In the records below, some lines contain "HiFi"; state the number of such lines and nothing else.

__DATA EXCERPTS__:
═══
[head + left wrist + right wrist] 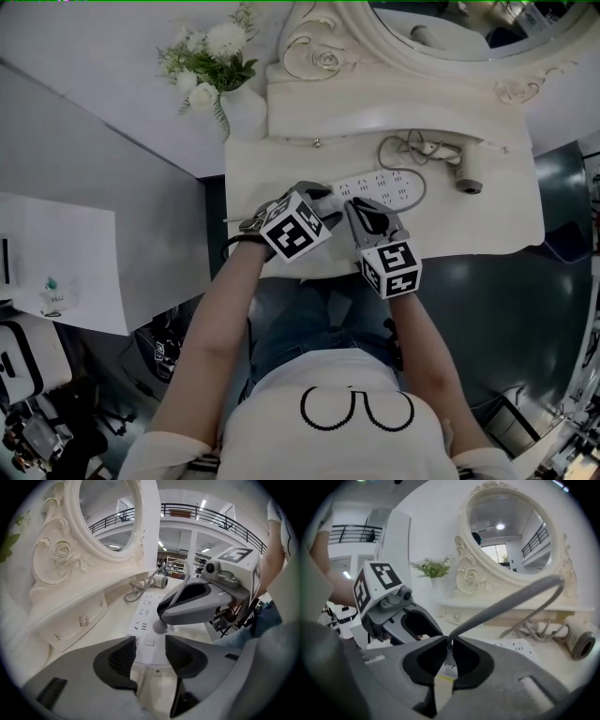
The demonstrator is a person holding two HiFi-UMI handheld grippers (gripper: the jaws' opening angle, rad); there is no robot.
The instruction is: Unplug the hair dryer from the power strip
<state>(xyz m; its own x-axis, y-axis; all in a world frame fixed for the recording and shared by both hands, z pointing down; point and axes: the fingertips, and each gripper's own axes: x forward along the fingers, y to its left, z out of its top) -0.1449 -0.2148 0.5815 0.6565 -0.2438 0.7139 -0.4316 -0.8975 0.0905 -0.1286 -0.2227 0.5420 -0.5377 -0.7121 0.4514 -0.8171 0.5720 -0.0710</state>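
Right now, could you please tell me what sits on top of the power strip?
One grey plug, its cord rising from it, sits on the power strip, pinched by the right gripper. The plug's pins and its socket are covered.

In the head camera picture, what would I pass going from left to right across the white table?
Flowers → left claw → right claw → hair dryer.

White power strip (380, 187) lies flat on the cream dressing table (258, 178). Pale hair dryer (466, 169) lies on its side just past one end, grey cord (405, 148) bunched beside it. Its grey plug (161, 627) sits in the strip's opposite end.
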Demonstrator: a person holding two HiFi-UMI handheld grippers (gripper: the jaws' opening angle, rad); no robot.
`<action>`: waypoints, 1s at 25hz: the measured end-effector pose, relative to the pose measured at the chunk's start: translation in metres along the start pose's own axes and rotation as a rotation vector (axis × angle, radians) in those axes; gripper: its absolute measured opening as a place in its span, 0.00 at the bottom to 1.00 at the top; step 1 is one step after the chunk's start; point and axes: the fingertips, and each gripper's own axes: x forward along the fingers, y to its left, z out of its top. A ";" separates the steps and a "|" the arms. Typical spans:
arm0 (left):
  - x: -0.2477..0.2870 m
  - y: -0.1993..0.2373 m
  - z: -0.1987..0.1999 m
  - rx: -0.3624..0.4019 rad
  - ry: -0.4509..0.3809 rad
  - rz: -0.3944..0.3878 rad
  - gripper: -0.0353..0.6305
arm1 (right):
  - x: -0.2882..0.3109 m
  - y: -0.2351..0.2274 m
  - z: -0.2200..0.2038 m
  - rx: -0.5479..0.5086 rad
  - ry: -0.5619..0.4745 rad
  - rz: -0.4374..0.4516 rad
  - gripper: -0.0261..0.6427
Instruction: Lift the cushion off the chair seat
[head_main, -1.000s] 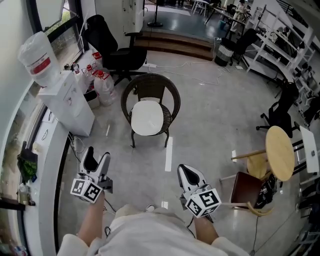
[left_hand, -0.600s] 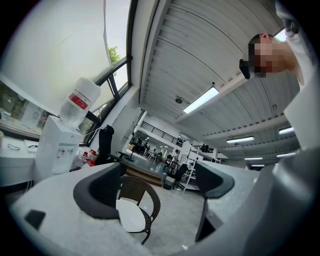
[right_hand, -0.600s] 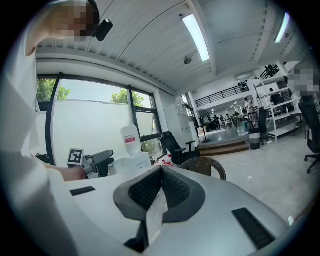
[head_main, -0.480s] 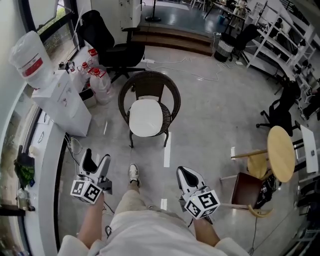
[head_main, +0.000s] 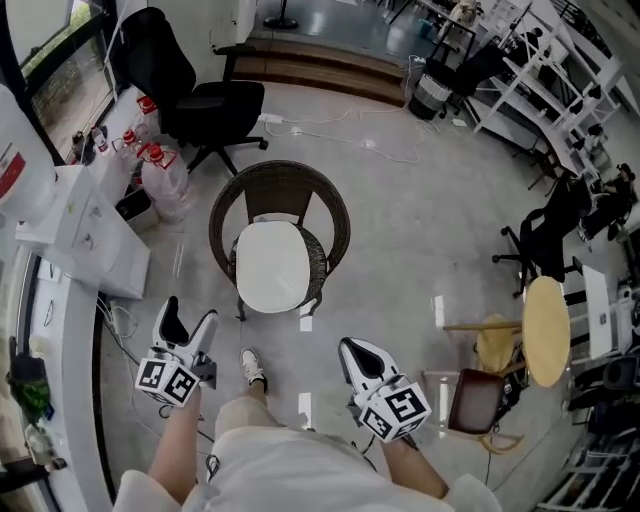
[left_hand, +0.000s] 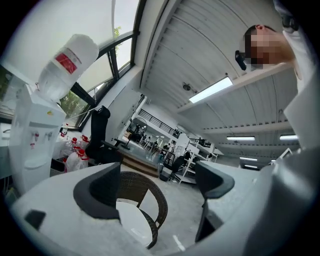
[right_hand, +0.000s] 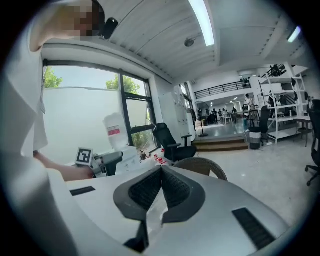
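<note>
My left gripper (head_main: 188, 318) is wide open with nothing between its jaws, which have just been opening. My right gripper (head_main: 357, 352) has its jaws pressed together, empty. The white cushion (head_main: 272, 265) lies flat on the seat of the wicker chair (head_main: 283, 176), ahead of both grippers and apart from them. A black office chair (head_main: 200, 95) stands beyond it.

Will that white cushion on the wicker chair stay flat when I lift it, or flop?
Probably light: the cushion looks thin and lies flat. Likely to sag from a one-edge pinch, so grip both sides. No ties to the chair are visible, so it should lift free.
</note>
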 end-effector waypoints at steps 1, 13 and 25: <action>0.015 0.011 -0.001 -0.014 0.012 -0.002 0.74 | 0.018 -0.005 0.014 -0.001 -0.016 -0.003 0.04; 0.151 0.044 -0.031 -0.081 0.169 -0.149 0.74 | 0.106 -0.057 0.050 0.048 0.024 -0.118 0.04; 0.238 0.025 -0.052 -0.038 0.221 -0.179 0.74 | 0.140 -0.114 0.074 0.039 0.027 -0.073 0.04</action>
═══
__YOUR SOLUTION__:
2